そして、初恋の相手と付き合っていると言う話は、女性陣にも伝わって、彼女達からも、いつでも恋愛相談受けてあげるから、頑張れって、背中を叩かれてしまったのだ。
「ところで、その彼女とは、どこまでの関係なの?」
「えっ…そんなの話せませんよ。」
恥ずかしいのもあるけど、社会人の僕が、まだ全然リード出来てないこと、まともにキスさえ出来てないことは、言えなかった。
「まあ、そうよね。ごめん、ごめん。プライベートなことだもんね。
だけど、ひとつ教えといてあげるね。女の子は、優しいだけじゃ、ついてこないわよ。たまには、ガツンと一発、男らしいところみせないと、頼りないって思われるから。そうなっちゃったら、坂道転がるみたいに、距離離れちゃうからね。
いいこと。藤崎君は、優しいのが売りだけど、優柔不断だけはしないのよ。これが一番悪いの。相手の気持ちを知りたくて、聞くのは構わないけど、聞かなくていいことまで、どうしようって迷いまくって、相手に決めてもらったりしちゃダメよ。

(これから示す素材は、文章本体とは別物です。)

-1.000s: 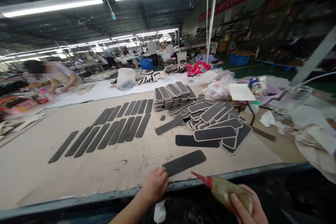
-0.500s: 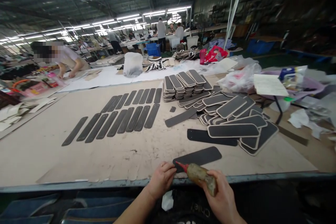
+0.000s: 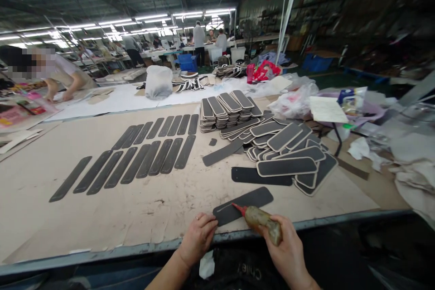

自分はこうしたいけど、君は、どう思うかって聞き方ならいいけど、どれにしたらいいかって悩みまくって、全然決められない姿なんて、見せない方がいいわよ。」
「助言ありがとうございます。」
こんな感じの会話があちこちで、しばらく続いていた。
「僕って頼りないって思われてるのかな…。情けないな…。」
そんなことを思っている時に、茉莉菜から連絡があった。
「あの…郁哉さん、忙しいのわかってるんですけど、会ってお話したくて。」
「大丈夫だよ。今週は、夜ならいつでもいいし、昼間は…えっと…木曜日と金曜日は、休みなんだ。土、日出勤だから。」
「じゃあ、木曜日。」
「迎えに行くよ。」
「はい。お待ちしてます。」
楽しそうな声に、郁哉は、ほっとした。
「先輩が変なこと言うからだ…。僕は僕らしく、一生懸命、茉莉菜に向き合う。それが、一番だよね。」
自分を納得させた郁哉は、もうデートの日のことを思い描いて、心がウキウキしていた。